* Directions for this task
Only a number is expected in reply: the number of lines below that include the word "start".

* Study material
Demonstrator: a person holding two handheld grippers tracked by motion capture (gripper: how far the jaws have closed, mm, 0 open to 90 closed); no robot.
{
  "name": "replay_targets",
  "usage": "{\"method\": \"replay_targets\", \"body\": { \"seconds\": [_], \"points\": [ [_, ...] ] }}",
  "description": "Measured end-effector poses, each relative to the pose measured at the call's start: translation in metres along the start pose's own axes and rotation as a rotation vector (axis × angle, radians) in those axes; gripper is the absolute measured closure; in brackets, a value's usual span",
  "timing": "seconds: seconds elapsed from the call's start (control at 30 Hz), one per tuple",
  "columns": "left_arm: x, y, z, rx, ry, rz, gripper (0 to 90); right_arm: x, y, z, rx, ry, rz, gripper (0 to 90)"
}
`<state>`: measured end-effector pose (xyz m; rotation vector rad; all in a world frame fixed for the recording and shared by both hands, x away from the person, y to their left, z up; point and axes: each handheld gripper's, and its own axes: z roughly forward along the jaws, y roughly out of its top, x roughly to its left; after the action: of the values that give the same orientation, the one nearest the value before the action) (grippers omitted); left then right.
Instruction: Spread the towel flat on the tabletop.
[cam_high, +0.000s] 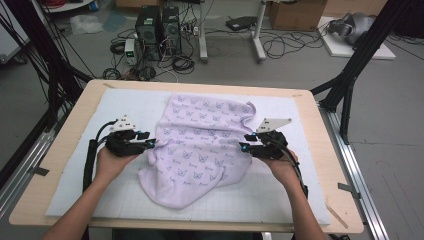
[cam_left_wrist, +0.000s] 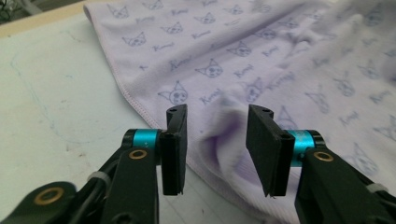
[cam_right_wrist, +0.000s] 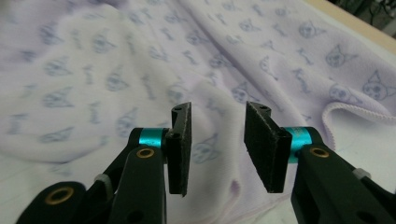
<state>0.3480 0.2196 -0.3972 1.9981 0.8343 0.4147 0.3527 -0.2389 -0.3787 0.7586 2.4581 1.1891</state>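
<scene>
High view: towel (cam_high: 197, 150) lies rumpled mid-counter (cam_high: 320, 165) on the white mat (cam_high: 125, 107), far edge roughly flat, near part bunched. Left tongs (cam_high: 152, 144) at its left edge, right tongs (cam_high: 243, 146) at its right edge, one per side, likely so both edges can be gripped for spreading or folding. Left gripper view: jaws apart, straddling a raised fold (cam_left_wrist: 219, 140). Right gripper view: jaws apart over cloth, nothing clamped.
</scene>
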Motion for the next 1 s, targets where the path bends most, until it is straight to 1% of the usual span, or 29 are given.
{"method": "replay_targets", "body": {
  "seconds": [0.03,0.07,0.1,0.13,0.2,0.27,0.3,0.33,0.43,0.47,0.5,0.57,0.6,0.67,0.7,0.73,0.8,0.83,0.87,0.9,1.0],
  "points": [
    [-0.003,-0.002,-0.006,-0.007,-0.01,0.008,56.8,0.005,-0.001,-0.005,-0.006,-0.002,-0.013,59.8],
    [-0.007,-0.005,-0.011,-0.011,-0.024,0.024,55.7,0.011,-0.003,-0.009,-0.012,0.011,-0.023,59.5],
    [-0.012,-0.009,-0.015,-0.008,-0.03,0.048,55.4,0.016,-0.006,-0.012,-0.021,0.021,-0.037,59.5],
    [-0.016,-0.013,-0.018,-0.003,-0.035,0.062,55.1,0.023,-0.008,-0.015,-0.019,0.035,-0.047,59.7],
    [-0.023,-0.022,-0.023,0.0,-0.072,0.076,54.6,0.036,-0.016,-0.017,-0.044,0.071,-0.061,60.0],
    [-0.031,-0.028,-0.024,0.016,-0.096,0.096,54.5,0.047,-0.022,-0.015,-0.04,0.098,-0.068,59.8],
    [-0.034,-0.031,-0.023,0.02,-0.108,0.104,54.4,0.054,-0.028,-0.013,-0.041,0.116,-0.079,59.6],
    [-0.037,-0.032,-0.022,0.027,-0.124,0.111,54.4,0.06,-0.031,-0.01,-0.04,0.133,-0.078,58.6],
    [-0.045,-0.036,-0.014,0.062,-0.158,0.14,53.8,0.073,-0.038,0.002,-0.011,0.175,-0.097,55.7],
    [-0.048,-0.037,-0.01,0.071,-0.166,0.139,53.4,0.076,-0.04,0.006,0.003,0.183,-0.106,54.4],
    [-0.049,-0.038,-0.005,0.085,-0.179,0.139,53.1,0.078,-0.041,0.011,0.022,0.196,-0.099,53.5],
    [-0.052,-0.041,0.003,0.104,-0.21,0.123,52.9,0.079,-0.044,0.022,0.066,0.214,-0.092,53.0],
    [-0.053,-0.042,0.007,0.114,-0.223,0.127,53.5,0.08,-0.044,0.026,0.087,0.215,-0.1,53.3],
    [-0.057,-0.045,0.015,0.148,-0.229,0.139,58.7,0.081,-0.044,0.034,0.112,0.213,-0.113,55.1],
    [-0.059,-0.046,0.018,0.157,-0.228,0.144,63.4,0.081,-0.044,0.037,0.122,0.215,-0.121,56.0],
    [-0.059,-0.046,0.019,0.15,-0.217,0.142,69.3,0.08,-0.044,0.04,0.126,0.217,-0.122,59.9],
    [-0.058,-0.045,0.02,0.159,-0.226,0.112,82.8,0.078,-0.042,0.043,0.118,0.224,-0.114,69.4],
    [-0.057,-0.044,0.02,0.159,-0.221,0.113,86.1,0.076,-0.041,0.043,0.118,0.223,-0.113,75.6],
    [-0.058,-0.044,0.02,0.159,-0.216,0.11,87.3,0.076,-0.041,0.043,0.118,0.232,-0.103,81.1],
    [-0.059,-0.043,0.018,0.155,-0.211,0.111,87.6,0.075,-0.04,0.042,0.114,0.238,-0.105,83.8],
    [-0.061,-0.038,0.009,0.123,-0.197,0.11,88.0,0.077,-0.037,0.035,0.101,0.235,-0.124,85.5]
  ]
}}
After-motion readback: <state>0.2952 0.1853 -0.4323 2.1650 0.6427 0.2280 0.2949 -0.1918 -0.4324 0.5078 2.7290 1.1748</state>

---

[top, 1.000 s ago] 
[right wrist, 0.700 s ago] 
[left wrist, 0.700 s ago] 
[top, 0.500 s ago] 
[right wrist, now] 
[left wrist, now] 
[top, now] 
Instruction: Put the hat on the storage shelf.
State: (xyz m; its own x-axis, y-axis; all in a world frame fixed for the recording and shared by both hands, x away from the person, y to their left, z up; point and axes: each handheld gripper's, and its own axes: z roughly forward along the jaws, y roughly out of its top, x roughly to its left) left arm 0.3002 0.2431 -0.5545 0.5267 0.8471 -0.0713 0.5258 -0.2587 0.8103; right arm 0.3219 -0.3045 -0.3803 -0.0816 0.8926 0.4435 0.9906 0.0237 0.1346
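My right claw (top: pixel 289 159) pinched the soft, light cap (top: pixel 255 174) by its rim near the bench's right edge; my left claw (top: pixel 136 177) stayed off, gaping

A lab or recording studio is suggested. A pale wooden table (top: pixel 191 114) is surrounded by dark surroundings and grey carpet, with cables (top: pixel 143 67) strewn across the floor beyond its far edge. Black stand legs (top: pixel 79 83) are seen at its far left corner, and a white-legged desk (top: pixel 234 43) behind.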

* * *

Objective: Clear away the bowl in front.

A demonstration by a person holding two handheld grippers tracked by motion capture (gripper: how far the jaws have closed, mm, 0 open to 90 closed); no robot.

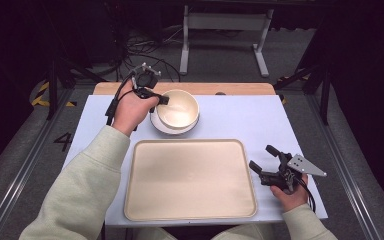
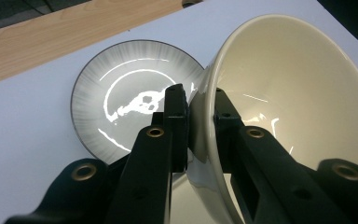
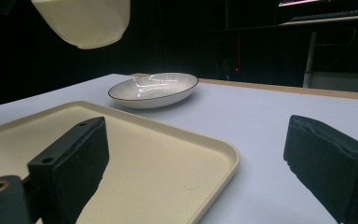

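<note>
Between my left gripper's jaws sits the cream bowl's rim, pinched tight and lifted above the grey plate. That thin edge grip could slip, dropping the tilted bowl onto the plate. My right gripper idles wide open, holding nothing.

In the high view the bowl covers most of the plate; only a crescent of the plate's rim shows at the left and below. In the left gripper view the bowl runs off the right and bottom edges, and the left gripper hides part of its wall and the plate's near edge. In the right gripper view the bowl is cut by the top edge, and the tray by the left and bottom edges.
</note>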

* Response for this exercise
2